- Input data
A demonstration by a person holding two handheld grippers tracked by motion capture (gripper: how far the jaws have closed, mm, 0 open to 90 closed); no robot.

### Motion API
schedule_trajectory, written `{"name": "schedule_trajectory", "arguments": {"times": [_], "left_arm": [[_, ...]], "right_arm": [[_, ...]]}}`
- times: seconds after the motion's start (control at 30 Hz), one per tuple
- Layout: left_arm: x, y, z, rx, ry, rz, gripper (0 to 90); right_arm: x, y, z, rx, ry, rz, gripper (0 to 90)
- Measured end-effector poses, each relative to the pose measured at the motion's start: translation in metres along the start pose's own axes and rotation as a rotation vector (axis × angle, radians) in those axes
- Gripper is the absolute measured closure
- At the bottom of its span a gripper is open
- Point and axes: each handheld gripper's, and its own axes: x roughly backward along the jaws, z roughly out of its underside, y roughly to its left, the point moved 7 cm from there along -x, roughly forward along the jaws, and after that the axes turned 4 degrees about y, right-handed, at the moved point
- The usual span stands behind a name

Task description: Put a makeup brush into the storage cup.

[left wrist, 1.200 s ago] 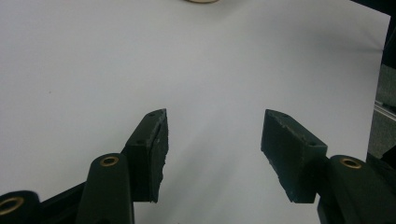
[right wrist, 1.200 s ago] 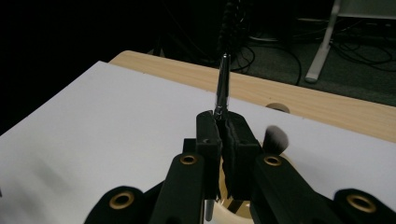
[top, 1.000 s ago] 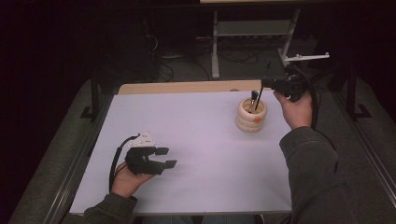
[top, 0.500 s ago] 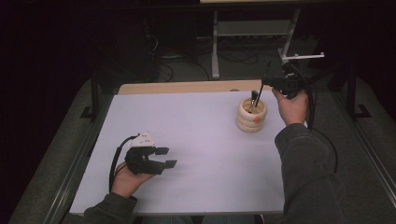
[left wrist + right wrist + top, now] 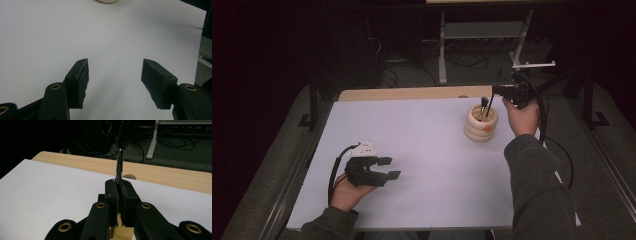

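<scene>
Judging by its build, the makeup brush you have pinched should handle as a light, stiff little stick: a thin metal ferrule that looks slick under the pads, and a dark bristle tuft at the far end that would splay if it were squeezed. You have it by the handle just below the ferrule, which seems the right place, since the bristles stay clear and the shaft cannot bend. Your right gripper is clenched tight on it, jaws nearly meeting around the narrow shaft, and in the high view the brush hangs slanted over the mouth of the wooden holder, its lower end at or just inside the rim; I cannot tell whether it touches the bottom. The holder is a pale, ribbed, ring-stacked cup with a small orange dot on its side, standing near the far right part of the white table, and a second dark-tufted brush leans inside it. Expect the cup to tip easily if the shaft levers against its rim. Your left gripper rests low near the front left of the table, jaws spread wide with nothing between them.
</scene>
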Motion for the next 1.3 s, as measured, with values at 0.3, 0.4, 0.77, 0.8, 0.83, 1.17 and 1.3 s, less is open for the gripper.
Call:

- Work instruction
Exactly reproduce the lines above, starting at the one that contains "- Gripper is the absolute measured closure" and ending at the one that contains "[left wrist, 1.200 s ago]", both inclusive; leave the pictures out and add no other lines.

- Response area
- Gripper is the absolute measured closure
- At the bottom of its span a gripper is open
- Point and axes: each handheld gripper's, and its own axes: x roughly backward along the jaws, z roughly out of its underside, y roughly to its left, the point moved 7 cm from there along -x, roughly forward along the jaws, and after that the axes turned 4 degrees about y, right-handed, at the moved point
- The usual span stands behind a name

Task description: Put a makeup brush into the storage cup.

[left wrist, 1.200 s ago] 

The output is now complete.